Temp has been a stable 78f. No need for a pic. It's just typical crypt melt just like when one is moved but this is very fast and effecting 2 different species of crypt.


----------



## Django (Jun 13, 2012)

I had that happen to a couple of Wendtii when I first planted them, and they went on to really flourish and reproduce. It's kind of hearbreaking when you see that. They should come back though.


----------



## BulletToothBoris (Jan 17, 2013)

Right but these have been planted and doing well for months. They weren't moved. I did another wc. Getting nervous.


----------



## FatherLandDescendant (Jul 24, 2014)

Django said:


> I had that happen to a couple of Wendtii when I first planted them, and they went on to really flourish and reproduce. It's kind of hearbreaking when you see that. They should come back though.


Heart breaking even when you know the cause. My crypts (12 plants) were doing great until I started CO2 on my 40b then every single leaf on every plant melted. My roommates freaked out, I was like yep. They are all growing back in now but my roomies thought they had all passed on to plant heaven:tongue:


----------



## BulletToothBoris (Jan 17, 2013)

:angryfireGreat now I gotta wait until they grow back just so I can move them to my new 45 long. Then they'll melt again.


----------



## Django (Jun 13, 2012)

I went looking around in Google Search and found some interesting info: the secret of growing crypts tall is that the more intense the light, the shorter they grow.

Also, about Crypt Melt:

TFK Team
Cryptocoryne wendtii "Red"

Crypt Melt: All species in the Cryptocoryne genus require stable water parameters/conditions and light, and once planted, crypts should not be moved. It generally takes up to 30 days for a crypt to become established. Within a couple of days of any significant change in temperature, pH, hardness, light intensity or duration, nutrient availability or disturbance to the roots by moving (either within the aquarium or to a different aquarium), the plant may "melt." This condition involves the leaves disintegrating into a pile of mush, sometimes within a day or two. The roots usually remain alive, and if not disturbed (siphon away the "mush" but do not disturb the roots) new leaves tend to appear within a matter of a few days or sometimes longer, even up to several weeks or (more rarely) months. Some authorities report that introducing plants to an established aquarium (3+ months) can reduce the occurrence of a melt.


----------



## BulletToothBoris (Jan 17, 2013)

Thanks but I knew all that. Nothing has changed though. That's the weird thing.


----------



## Chiumanfu (Nov 26, 2014)

Are you just dosing Flourish Comprehensive or the full line?

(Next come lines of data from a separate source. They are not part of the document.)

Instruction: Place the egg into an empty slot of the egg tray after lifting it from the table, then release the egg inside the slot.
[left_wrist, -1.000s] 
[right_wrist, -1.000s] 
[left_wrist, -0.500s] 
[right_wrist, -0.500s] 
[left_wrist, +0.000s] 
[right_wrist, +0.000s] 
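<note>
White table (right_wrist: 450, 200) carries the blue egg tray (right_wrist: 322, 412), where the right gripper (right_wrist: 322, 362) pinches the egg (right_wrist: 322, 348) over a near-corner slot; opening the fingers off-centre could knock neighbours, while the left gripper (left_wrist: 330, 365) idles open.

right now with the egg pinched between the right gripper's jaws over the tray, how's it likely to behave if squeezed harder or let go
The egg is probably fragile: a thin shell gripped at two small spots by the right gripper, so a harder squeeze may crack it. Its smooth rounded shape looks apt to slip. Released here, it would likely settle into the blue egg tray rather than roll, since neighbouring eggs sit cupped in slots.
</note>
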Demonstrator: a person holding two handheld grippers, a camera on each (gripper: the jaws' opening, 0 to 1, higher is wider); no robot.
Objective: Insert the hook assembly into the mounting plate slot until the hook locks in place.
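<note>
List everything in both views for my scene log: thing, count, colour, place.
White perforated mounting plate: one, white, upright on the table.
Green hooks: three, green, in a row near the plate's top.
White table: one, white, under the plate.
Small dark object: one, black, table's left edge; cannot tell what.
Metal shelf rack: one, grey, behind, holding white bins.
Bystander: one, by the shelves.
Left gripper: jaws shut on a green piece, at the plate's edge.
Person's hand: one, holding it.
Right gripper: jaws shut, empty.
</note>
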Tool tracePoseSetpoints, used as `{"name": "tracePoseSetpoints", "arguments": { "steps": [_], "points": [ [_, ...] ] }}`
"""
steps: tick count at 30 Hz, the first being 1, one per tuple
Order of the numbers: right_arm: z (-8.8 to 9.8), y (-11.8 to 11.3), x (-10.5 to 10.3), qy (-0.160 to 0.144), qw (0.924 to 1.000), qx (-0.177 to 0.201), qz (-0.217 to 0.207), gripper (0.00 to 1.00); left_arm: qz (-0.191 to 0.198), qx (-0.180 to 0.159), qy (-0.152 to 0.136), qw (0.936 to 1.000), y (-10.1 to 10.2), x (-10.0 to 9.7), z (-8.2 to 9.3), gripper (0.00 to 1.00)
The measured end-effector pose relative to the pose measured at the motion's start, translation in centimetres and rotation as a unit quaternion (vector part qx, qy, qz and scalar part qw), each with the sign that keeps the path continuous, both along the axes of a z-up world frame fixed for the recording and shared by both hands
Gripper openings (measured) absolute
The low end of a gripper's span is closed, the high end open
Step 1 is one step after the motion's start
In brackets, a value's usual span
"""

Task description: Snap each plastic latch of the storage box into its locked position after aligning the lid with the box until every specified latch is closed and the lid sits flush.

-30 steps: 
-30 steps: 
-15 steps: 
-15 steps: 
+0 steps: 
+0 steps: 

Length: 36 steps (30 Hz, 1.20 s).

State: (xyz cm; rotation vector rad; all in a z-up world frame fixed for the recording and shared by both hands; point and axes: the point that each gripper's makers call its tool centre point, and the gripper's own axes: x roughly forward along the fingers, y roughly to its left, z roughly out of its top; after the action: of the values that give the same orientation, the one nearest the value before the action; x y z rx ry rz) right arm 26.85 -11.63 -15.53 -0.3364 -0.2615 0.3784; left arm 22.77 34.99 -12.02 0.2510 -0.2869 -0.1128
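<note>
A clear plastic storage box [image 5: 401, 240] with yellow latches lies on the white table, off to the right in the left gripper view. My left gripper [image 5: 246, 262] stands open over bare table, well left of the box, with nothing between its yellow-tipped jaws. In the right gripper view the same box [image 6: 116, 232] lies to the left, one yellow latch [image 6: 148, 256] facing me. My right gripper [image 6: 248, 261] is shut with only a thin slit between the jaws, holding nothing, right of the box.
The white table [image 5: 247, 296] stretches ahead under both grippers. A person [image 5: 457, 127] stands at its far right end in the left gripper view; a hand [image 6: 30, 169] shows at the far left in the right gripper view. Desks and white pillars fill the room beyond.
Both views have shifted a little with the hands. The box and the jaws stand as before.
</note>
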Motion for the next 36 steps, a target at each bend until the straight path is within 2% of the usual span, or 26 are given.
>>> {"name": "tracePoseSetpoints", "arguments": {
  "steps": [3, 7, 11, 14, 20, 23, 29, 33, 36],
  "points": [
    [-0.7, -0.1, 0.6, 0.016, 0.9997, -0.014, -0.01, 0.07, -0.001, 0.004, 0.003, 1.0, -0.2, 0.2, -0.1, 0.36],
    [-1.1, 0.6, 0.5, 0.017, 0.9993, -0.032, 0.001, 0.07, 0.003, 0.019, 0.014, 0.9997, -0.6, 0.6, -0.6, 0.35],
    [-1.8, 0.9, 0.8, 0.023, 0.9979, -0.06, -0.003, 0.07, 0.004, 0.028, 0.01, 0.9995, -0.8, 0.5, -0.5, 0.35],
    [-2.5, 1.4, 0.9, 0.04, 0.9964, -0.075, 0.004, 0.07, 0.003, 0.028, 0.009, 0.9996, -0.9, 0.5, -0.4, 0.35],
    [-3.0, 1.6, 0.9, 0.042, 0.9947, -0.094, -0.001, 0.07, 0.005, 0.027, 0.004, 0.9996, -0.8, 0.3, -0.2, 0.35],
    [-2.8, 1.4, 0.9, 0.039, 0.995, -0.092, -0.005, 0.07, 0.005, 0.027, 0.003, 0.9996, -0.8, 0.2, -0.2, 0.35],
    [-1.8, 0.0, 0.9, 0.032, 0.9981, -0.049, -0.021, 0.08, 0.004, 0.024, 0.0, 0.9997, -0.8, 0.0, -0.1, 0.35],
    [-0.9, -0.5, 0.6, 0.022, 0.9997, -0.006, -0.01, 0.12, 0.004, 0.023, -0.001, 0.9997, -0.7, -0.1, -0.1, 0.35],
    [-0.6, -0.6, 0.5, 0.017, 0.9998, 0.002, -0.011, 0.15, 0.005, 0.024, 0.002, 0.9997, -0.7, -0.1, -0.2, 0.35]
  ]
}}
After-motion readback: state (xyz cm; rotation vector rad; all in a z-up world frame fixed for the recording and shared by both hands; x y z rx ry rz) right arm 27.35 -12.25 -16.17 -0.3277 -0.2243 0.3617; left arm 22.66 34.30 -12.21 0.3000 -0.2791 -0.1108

If you are just using Comprehensive (just micro nutrients), the crypts might be responding to a lack of macro nutes.


----------



## Technik (Feb 14, 2015)

do you have any pictures of the melt you speak of. Crypt melt is normal from what I have heard, and is very common when they go from semi submerged to fully submerged. My parva even melted a bit just getting moved from pot to tank.


----------



## BulletToothBoris (Jan 17, 2013)

Chiumanfu said:


> Are you just dosing Flourish Comprehensive or the full line?
> 
> If you are just using Comprehensive (just micro nutrients), the crypts might be responding to a lack of macro nutes.



Interesting. But wouldn't they get most nutrients from the substrate? This is sort of a Walsted tank.


----------



## anastasisariel (Oct 4, 2009)

Not even a water change? I believe you when you say you changed nothing but I'm skeptical that nothing changed. If truly nothing changed then could have been some kind of nutrient used up in the substrate or something broke down that was in the soil, but to affect all plants seems somewhat unlikely. Have you checked the roots of any of the plants to see if they were brown or healthy?


----------



## BulletToothBoris (Jan 17, 2013)

Looks like they're already starting to bounce back. Weird thing is my Amazon sword is flowering all of the sudden which tells me conditions are good. Can't really see in this pic but there is a tiny bud at the end of that.


----------